TOR stands for, of all things, "The Onion Router." The origin of the term was apparently slang used by the original team, referring to "layers of protection" being added "like the layers of an onion." And, it stuck. Just like a VPN, the technology sits in the internet stack, functioning like a TCP/IP router.

It is a technology originally designed to conceal the fact that an internet exchange is taking place. Just the thing that you might need if you are, say, a spy. Or, if you don't want an eavesdropping competitor to know about negotiations that your business is now conducting with a partner he would recognize. The technology works by scattering packets through multiple communication channels, then reassembling them in the proper order at the far end. (The packets are also encrypted.) The technology was originally created by government, then openly released to the public, where it has been developed since.
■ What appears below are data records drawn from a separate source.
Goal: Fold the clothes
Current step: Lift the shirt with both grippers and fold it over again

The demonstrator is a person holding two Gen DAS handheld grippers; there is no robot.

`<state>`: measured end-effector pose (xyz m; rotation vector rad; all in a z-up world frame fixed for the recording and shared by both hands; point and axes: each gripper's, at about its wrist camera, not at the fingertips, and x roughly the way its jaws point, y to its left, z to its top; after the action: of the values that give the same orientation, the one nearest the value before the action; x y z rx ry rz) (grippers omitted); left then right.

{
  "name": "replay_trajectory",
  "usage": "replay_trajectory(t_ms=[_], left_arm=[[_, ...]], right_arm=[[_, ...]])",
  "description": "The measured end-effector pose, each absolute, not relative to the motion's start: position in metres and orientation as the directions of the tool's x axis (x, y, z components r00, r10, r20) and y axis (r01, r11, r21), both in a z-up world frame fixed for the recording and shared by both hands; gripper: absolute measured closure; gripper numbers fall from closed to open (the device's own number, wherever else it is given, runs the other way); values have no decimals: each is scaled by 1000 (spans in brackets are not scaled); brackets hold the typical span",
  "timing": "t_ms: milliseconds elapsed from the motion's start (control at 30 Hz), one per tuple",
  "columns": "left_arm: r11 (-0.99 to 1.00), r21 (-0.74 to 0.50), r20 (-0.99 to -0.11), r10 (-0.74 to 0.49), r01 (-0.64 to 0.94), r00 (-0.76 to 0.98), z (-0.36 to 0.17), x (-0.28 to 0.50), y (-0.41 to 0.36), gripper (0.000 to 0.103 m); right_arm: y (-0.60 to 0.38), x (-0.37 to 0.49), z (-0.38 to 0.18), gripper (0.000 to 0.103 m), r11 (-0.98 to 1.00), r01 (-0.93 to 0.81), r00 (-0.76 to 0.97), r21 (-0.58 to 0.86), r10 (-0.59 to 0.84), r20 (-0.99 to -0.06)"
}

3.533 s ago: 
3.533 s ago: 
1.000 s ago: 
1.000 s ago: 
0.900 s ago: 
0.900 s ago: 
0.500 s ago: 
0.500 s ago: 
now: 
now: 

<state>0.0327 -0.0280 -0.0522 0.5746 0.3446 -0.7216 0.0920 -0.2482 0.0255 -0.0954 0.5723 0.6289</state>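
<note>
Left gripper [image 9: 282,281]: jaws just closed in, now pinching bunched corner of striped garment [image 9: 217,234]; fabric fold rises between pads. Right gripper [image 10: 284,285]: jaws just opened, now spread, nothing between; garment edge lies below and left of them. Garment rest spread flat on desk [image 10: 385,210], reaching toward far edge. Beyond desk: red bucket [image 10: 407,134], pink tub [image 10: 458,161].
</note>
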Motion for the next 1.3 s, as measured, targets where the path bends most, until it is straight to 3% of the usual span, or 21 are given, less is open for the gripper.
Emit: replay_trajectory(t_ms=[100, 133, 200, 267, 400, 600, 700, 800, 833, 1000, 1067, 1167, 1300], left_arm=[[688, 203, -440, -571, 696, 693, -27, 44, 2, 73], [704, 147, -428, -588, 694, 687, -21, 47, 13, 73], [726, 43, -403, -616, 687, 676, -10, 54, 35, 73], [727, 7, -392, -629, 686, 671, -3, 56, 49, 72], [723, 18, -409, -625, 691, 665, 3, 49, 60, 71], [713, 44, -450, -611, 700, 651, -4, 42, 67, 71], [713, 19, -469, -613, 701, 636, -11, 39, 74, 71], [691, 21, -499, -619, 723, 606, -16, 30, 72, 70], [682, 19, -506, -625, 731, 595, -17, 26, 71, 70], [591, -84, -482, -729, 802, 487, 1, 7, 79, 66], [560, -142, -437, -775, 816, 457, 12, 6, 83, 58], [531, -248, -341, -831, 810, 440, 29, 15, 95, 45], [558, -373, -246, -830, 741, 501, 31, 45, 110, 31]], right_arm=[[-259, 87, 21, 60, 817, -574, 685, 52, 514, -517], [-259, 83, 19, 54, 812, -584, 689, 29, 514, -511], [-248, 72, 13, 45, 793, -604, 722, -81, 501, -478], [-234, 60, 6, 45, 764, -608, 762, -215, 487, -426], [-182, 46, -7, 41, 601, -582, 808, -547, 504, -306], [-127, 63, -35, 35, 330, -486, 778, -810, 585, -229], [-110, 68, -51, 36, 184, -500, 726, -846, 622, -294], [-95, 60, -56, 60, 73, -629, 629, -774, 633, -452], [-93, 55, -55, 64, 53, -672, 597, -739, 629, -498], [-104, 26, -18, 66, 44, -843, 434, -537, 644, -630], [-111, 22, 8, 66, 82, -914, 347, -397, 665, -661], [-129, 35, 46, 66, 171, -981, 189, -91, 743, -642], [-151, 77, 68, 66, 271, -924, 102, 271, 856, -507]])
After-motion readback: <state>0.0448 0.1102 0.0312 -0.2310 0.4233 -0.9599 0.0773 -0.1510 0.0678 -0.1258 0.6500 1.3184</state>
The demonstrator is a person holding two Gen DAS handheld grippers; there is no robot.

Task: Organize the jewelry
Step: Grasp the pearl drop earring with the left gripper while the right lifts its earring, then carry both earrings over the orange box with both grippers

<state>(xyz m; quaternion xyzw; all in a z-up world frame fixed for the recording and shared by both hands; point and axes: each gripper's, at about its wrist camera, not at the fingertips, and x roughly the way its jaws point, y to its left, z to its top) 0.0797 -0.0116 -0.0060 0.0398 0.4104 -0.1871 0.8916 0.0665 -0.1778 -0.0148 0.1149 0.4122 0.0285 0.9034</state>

TOR is also one way that certain users (perhaps, necessarily ...) employ in an attempt to evade "firewalls" and other barricades that are intended to block communications which they want to pursue. However, it does have some serious problems. The "scattering" effect can cause packets to be lost, and the transmissions – when successful – can be (very ...) slow. And, if you are explicitly watching for it, a TOR exchange can be detected, at least for traffic-analysis purposes.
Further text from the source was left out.